With news that For Honor's closed beta has begun, we decided to upload our preview of the game from the last issue (#286), which covers both single-player and multiplayer content.

Ubisoft’s melee-centered action game For Honor has shared the spotlight over the past couple of years as one of the publisher’s more intriguing emerging properties alongside the likes of Steep. The game takes place in a fantastical world where vikings, samurai, and medieval knights all happen to occupy the same continent, which sounds like a war historian’s dream come true. I recently spent a few hours with its single-player and multiplayer modes to see how the game is shaping up before its release.

Ubisoft has kept a tight lid on the single-player campaign since the game’s announcement, trickling out small details and eventually revealing you play as all three factions. A brief trailer I watched before my demonstration explained the set-up: an unnamed, powerful female knight wants to usher in a great age of war, so she pits the factions against each other, manipulating them into fighting.
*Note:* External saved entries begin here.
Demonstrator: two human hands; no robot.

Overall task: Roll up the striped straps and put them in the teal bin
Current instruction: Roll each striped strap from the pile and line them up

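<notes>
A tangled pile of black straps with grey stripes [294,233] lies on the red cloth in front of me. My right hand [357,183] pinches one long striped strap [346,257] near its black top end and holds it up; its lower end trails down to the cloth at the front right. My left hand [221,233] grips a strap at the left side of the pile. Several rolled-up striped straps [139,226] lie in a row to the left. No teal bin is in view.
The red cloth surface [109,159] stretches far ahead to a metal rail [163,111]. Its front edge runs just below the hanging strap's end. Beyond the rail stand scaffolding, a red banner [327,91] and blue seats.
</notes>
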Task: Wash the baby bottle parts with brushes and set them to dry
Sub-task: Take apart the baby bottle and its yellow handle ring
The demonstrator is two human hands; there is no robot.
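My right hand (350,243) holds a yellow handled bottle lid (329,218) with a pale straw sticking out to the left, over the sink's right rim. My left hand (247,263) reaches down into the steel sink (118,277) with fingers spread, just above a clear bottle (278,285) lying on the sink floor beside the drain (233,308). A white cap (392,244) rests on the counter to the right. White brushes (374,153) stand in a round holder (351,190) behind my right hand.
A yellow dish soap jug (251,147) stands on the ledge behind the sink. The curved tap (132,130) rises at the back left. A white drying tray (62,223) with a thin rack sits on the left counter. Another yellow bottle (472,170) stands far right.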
You play as specific characters in each faction during -this -conspiracy. I played through two levels of the single-player campaign. The first cast me as a viking taking revenge on another group of Scandinavian warriors for pillaging and slaughtering an entire village.

The combat in the single-player functions much like it does in multiplayer: You take on combatants with weapons like spears, swords, and axes, and have to learn when to block, attack, or grab your opponent. Instead of playing out like a hack ‘n’ slash game, For Honor is much more tactical, requiring you to learn enemy stances and attack speeds, knowing the strengths and weaknesses of your characters. For example, if you have a light, speedy character, it’s better to dodge around attacks than block them, as your stamina won’t hold up under a heavy unit’s barrage of blows.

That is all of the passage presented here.